■ **Work instruction**
Retrieve every line from the records in which the word "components" occurs.

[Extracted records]
=== Section Start ===
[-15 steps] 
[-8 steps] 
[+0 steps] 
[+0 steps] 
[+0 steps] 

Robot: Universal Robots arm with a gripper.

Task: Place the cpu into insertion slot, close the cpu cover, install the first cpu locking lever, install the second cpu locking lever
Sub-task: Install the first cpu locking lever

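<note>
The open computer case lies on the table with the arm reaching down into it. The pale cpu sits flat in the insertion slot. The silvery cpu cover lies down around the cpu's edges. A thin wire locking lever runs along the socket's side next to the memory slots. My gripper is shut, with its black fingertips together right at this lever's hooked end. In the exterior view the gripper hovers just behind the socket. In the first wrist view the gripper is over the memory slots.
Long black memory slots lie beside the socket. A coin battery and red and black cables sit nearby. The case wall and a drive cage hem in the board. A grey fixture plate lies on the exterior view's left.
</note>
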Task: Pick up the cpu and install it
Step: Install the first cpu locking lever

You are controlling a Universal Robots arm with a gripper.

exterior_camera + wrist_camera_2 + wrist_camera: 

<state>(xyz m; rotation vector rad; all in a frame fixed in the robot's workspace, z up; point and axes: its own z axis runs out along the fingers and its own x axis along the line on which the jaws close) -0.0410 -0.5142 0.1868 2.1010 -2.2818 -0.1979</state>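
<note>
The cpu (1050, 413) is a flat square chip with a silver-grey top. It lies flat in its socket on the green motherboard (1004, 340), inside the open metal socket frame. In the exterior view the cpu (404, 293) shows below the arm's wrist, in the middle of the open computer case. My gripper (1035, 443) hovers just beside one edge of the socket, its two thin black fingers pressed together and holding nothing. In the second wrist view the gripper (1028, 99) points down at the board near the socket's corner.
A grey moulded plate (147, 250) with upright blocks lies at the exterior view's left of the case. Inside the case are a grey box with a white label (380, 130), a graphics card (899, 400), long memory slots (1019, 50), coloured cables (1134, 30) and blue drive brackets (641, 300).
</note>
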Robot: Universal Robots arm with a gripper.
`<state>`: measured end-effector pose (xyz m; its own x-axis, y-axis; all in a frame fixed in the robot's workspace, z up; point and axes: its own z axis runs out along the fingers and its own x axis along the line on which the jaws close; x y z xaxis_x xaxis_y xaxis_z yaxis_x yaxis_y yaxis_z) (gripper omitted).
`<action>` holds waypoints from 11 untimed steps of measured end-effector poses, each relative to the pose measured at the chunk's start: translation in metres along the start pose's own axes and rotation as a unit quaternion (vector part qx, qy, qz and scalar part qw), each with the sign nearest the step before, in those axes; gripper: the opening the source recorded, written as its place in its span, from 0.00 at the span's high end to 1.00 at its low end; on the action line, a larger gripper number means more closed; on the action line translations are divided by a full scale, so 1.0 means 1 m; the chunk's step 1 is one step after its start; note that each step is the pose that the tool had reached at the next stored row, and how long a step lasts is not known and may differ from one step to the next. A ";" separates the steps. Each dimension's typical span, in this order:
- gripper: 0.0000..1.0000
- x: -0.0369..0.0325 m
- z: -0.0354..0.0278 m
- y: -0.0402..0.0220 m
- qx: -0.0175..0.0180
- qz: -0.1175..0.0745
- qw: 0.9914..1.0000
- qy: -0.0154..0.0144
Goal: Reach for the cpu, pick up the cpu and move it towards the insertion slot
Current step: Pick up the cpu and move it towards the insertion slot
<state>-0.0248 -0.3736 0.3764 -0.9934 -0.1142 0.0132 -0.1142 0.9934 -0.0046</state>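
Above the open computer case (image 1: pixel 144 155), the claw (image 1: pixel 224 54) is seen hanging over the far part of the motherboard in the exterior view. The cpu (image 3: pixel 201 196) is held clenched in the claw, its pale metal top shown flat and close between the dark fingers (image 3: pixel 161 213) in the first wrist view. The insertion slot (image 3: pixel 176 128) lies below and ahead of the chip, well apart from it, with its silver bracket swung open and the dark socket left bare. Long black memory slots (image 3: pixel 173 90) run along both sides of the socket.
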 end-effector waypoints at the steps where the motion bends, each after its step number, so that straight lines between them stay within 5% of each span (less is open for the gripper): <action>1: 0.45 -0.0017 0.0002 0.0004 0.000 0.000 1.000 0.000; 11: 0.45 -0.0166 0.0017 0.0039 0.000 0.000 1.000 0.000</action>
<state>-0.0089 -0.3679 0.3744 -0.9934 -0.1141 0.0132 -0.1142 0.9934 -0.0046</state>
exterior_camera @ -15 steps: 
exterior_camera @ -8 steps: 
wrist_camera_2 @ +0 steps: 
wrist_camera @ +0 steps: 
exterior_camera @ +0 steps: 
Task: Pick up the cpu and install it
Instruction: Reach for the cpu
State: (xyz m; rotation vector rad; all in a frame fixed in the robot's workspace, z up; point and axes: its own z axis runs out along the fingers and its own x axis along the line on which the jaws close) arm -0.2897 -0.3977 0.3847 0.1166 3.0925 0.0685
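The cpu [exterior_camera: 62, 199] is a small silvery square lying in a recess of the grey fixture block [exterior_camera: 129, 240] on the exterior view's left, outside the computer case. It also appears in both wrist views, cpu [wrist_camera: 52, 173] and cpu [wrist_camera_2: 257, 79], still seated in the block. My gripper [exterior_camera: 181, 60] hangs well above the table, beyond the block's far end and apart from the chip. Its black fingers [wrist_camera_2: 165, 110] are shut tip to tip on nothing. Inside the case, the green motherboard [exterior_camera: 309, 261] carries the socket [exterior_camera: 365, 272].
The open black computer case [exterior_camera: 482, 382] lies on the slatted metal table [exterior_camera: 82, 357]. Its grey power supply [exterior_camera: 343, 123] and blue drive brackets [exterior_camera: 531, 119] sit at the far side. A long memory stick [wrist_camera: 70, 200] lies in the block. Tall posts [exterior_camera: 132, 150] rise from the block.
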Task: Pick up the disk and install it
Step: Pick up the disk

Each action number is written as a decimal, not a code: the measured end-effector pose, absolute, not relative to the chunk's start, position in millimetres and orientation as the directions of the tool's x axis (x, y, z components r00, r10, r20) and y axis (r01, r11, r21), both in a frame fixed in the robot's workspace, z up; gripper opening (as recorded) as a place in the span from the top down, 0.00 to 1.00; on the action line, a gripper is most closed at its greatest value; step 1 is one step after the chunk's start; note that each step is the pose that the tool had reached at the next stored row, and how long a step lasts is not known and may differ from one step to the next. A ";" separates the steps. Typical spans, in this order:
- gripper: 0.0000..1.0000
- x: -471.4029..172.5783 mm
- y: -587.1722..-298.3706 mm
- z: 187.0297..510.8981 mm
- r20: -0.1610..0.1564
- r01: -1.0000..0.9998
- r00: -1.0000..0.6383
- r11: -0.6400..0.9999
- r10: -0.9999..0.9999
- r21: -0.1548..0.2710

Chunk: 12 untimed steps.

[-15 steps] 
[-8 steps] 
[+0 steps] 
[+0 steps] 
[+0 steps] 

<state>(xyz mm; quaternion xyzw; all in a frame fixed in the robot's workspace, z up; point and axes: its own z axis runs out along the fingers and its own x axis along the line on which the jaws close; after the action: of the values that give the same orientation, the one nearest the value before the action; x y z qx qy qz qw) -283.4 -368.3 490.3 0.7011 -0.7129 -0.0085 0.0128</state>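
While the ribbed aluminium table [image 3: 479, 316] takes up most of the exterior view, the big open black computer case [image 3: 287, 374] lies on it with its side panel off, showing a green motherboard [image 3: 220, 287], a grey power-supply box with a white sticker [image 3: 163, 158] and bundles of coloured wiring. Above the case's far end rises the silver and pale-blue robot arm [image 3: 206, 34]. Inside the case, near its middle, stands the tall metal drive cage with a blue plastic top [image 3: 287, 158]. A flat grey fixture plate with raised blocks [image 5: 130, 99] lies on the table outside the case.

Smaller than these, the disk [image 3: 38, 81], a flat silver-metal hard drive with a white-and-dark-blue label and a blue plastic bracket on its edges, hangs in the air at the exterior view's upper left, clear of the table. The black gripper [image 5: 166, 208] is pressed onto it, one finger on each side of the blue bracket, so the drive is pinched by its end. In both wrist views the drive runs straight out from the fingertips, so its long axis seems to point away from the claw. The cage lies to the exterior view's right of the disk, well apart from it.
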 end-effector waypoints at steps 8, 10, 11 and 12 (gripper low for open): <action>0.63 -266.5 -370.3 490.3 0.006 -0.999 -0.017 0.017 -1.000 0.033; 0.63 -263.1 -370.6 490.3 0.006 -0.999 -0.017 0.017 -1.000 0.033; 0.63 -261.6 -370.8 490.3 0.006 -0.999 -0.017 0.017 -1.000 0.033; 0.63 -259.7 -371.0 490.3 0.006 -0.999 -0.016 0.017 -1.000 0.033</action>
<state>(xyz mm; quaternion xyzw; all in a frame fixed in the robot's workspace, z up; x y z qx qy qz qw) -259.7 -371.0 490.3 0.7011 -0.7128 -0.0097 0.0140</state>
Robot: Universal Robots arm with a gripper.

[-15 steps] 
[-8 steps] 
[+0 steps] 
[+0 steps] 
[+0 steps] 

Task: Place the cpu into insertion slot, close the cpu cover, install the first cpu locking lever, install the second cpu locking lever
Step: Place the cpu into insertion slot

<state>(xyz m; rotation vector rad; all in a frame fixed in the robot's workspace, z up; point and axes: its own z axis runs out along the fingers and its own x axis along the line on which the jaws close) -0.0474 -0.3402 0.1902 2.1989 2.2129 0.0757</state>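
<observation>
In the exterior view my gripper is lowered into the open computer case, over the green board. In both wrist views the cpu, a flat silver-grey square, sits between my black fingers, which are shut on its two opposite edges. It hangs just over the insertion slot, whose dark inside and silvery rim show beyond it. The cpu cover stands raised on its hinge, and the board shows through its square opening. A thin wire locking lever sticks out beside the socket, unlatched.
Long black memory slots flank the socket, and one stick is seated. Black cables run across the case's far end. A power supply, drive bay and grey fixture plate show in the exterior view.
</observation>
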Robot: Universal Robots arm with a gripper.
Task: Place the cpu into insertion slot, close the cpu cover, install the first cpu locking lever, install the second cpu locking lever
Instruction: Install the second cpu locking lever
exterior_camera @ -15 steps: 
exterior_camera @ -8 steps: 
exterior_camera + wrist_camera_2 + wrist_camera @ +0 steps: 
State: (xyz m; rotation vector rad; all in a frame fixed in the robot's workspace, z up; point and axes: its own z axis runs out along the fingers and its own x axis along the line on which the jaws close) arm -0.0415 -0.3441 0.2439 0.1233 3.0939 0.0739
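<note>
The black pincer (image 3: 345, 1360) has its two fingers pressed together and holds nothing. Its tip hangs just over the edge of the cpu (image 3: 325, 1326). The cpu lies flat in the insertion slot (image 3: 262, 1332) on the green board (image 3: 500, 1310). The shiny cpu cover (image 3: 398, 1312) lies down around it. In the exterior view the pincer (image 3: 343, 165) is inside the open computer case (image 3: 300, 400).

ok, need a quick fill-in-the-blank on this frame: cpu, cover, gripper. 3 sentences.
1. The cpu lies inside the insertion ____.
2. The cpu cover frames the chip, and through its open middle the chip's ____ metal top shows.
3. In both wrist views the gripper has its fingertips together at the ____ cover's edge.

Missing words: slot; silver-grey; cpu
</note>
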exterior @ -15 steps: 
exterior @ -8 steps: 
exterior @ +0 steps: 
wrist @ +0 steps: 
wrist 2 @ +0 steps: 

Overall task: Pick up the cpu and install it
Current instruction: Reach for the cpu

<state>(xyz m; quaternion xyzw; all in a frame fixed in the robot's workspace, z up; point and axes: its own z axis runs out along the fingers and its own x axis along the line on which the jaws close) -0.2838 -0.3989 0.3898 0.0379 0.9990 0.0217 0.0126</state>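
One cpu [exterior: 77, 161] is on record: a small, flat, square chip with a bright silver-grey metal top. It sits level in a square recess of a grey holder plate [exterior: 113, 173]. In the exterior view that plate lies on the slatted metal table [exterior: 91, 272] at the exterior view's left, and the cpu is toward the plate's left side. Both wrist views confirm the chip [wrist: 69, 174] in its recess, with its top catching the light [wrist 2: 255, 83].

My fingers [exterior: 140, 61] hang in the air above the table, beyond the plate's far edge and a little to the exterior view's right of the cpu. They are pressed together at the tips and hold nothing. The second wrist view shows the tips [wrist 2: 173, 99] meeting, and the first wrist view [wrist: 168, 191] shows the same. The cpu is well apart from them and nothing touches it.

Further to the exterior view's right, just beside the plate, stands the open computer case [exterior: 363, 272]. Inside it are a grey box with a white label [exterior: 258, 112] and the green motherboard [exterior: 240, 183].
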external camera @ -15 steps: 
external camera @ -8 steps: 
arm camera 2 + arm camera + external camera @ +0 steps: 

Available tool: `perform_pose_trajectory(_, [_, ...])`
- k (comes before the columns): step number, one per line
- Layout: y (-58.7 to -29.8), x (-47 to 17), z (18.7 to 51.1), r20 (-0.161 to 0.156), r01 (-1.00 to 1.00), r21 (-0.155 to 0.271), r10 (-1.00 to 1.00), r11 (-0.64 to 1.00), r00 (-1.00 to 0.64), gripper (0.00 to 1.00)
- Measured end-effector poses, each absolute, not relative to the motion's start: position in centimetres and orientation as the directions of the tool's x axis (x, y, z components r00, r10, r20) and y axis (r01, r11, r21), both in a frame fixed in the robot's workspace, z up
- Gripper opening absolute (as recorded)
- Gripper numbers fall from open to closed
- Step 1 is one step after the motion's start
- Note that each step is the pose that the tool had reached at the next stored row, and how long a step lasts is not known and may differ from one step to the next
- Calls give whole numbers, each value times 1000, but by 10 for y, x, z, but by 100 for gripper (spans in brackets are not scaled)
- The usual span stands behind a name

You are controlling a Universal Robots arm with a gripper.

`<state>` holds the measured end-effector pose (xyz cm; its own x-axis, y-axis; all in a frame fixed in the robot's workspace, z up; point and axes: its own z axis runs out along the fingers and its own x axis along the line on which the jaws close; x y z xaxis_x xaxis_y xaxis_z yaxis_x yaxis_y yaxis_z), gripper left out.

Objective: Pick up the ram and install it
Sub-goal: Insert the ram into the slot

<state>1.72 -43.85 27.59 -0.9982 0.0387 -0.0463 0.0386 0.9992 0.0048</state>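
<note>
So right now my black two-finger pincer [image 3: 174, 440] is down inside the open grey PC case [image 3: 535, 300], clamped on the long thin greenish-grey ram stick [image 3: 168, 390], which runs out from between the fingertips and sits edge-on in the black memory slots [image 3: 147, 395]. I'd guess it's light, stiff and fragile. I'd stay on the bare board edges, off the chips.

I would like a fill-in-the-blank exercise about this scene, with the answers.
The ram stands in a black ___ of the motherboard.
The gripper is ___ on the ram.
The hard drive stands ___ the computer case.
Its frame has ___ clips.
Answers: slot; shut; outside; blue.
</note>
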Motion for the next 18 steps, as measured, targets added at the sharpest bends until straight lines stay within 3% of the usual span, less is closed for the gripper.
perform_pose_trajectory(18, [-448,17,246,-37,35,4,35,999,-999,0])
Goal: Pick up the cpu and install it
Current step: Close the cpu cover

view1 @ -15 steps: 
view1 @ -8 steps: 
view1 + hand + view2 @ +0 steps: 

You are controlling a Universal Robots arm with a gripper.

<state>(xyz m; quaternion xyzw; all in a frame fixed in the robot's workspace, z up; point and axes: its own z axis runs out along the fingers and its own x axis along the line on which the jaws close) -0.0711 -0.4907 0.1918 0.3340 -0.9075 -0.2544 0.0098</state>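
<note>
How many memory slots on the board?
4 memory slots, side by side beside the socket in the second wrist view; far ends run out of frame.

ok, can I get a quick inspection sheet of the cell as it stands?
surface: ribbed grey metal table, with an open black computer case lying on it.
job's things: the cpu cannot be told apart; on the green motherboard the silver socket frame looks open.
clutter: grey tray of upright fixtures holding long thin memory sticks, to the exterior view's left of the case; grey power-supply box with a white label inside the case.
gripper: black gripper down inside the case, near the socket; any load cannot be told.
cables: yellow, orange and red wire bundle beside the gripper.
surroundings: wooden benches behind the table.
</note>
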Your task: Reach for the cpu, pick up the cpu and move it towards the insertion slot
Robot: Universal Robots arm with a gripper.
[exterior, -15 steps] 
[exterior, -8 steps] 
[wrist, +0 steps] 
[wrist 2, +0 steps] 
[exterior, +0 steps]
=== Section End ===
■ **Output below**
Each action number is written as a decimal, not a code: the measured end-effector pose, absolute, not relative to the chunk's start, position in millimetres and orientation as the directions of the tool's x axis (x, y, z components r00, r10, r20) and y axis (r01, r11, r21), both in a frame fixed in the robot's workspace, z up; gripper opening (as recorded) as a place in the span from the top down, 0.00 to 1.00; on the action line, a gripper is most closed at its greatest value; step 1 is one step after the chunk's start; note that each step is the pose that the tool had reached at the next stored row, and how long a step lasts is not known and may differ from one step to the next. A ";" separates the steps. Typical spans, in this order:
- Measured end-effector poses, each absolute, not relative to the motion's start: position in centimetres and orientation as the directions of the tool's x axis (x, y, z components r00, r10, r20) and y axis (r01, r11, r21), both in a frame fixed in the robot's workspace, z up

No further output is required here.